Kadınlarımız hangi spora el atsa başarıyor. Rugby Milli Takımımız Avrupa Trophy’de gümüş madalya kazanırken körling milli takımımız da İsveç’teki Dünya Şampiyonası’nda sekizince oldular. 2023, kadınlarımız tüm takım sporlarında ülkemizi gururlandırdılar.

Üniversite Oyunları’nda atletizmde Tuğba Danışmaz, Eda Tuğsuz ve Meryem Bekmez altın madalyaya ulaşırken yarı maraton kadın takımımız da şampiyon oldu. Tuğba, Avrupa Oyunları’nda da gümüş kazanmıştı. Genç atletlerimiz Ayça Fidanoğlu, Edanur Tulum ve Edibe Yağız katıldıkları şampiyonalarda kürsüden inmediler.

Boksörlerimiz Buse Naz Sürmeneli ve Buse Naz Çakır, Avrupa Oyunları’nda altın kazanırken; Hatice Akbaş ve Gizem Özer bronz kazandılar. Emine Arslan kick boks, Gülistan Turan ve Bediha Taçyıldız Tayland boksunda Avrupa Oyunları Şampiyonu oldular. Ringte de Türk kadınları rakip tanımıyordu. Avrupa Oyunları’nın tekvandodaki Şampiyonlarımız Sade Yaren Uzunçavdar ve Nafia Kuş oldular.
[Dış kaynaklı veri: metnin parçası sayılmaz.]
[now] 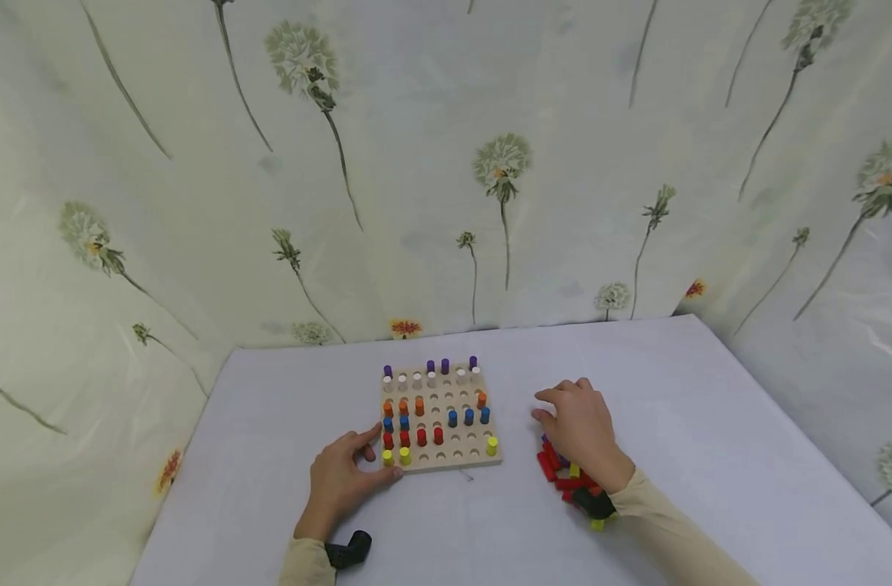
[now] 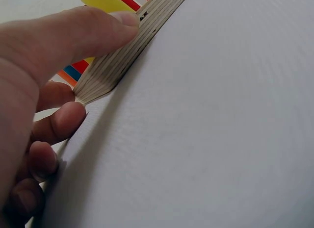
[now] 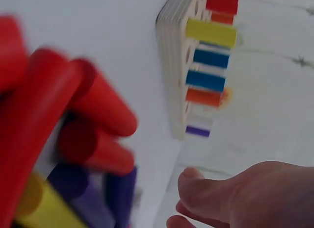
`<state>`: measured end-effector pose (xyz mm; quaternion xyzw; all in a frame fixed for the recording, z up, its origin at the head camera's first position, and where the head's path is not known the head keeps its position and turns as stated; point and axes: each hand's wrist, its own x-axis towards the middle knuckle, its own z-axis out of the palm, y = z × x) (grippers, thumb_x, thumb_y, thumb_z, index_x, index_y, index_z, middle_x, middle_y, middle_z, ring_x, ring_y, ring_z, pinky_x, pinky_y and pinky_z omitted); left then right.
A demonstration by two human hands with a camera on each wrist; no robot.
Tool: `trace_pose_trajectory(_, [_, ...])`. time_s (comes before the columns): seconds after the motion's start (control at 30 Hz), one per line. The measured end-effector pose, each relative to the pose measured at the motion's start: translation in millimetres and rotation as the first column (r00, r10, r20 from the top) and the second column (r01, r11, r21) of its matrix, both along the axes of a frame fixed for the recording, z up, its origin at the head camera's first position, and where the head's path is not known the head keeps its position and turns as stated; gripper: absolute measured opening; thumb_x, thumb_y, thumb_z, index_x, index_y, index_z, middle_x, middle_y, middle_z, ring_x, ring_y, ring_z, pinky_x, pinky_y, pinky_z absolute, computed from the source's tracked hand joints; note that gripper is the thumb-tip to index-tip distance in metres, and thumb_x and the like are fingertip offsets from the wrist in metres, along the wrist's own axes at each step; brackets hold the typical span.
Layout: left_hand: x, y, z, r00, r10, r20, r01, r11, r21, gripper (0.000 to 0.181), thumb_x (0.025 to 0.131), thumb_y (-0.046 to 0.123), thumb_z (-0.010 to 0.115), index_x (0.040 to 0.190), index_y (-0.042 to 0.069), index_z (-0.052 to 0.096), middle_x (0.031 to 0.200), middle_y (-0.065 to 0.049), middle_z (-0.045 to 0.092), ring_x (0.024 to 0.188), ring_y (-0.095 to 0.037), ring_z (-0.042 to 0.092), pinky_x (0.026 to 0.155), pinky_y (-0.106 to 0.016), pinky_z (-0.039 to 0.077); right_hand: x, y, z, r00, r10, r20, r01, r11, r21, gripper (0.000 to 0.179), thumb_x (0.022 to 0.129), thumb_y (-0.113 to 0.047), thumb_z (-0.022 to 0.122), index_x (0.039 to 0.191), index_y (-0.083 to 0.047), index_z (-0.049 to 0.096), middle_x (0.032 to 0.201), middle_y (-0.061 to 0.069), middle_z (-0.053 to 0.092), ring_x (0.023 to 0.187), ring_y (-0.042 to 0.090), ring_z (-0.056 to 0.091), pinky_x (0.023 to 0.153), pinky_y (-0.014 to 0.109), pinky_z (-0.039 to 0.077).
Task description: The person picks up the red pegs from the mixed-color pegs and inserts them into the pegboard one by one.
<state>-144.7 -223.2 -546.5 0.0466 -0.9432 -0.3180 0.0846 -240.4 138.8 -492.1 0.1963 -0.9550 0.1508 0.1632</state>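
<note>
A wooden pegboard (image 1: pixel 453 465) lies mid-table, with purple, white, orange, blue, red and yellow pegs upright in some of its holes. My left hand (image 1: pixel 341 480) grips its near left corner. In the left wrist view the thumb presses the board's front edge (image 2: pixel 125 54) and curled fingers lie by its left side. To the right of the board, my right hand (image 1: pixel 581 419) is above the far end of a pile of loose pegs (image 1: pixel 547 466). Its thumb and forefinger point toward the board, apart, and no peg shows between them. Its forearm hides part of the pile.
Red, yellow and purple pegs make up most of the loose pile, seen close up with a red peg (image 3: pixel 105 100) in the right wrist view. A white cloth covers the table (image 1: pixel 270 407). Behind it hangs a dandelion-patterned curtain (image 1: pixel 417 244).
</note>
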Motion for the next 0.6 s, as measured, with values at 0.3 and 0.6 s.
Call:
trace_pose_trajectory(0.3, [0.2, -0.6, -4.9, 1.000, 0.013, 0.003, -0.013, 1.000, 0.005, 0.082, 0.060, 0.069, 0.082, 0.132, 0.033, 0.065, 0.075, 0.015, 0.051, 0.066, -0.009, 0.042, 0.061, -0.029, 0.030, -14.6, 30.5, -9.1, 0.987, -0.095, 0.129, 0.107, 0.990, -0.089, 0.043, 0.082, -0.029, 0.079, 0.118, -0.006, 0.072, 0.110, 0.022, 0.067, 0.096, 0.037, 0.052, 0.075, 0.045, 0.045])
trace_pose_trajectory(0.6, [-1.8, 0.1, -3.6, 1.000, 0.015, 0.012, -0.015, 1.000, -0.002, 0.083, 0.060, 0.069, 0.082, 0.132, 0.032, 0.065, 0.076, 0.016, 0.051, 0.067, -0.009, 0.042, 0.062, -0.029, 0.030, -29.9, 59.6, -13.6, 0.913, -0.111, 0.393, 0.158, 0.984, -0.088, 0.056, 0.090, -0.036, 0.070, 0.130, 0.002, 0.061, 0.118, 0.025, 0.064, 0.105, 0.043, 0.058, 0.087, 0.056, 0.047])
Tekvandoda Merve Kavurat ve Hatice Kübra İlgün de 2024 Olimpiyatları’nda bizi temsil edecekler.

Badmintonda Neslihan Yiğit, modern pentatlonda İlke Özyüksel, eskrimde Deniz Selin Ünlüdağ ve Deniz’i geçeceklerini umut ettiğim Avrupa Gençler üçüncüsü Begüm, Damla, Nisanur ve Nil; aerobik jimnastikte Ayşe Begüm Onbaşı, dalmada Şahika Ercümen, halterde Şaziye Erdoğan ve Cansu Bektaş paralimpik sporlarda Sevilay Öztürk, Sümeyye Boyacı, Hamide Doğangün, Zübeyde Süpürgeci, Kübra Öçsoy, Ebru Acer ve daha binlerce sporcumuz… Kadınımızın kendine verilen her görevi yerine getirebileceğini kanıtlıyor.

HER ALANDA BAŞARI

Türk kadını Cumhuriyet’in aydınlattığı yolda her alanda başarılı oluyor, başarılı olacak. Sporda, sanatta ve bilimde her zaman en iyisini yapacak. Yaşayan en değerli şairimiz sözlerini yazsa da, en yetenekli bestecimiz müziğini yapsa da; Mustafa Kemal’den öğrendiğimiz devrimci bakış Cumhuriyet’in 100. Yılında Türk kadınının kendi marşını kendisinin yapması gerektiğini bize öğretiyor. Türk kadını, bunca başarının arasında; bu eleştiriye bahane bulmasın, kollarını sıvasın; 2024’ün Cumhuriyet Kadını Marşı’nı kadınlarımız yazıp bestelesin!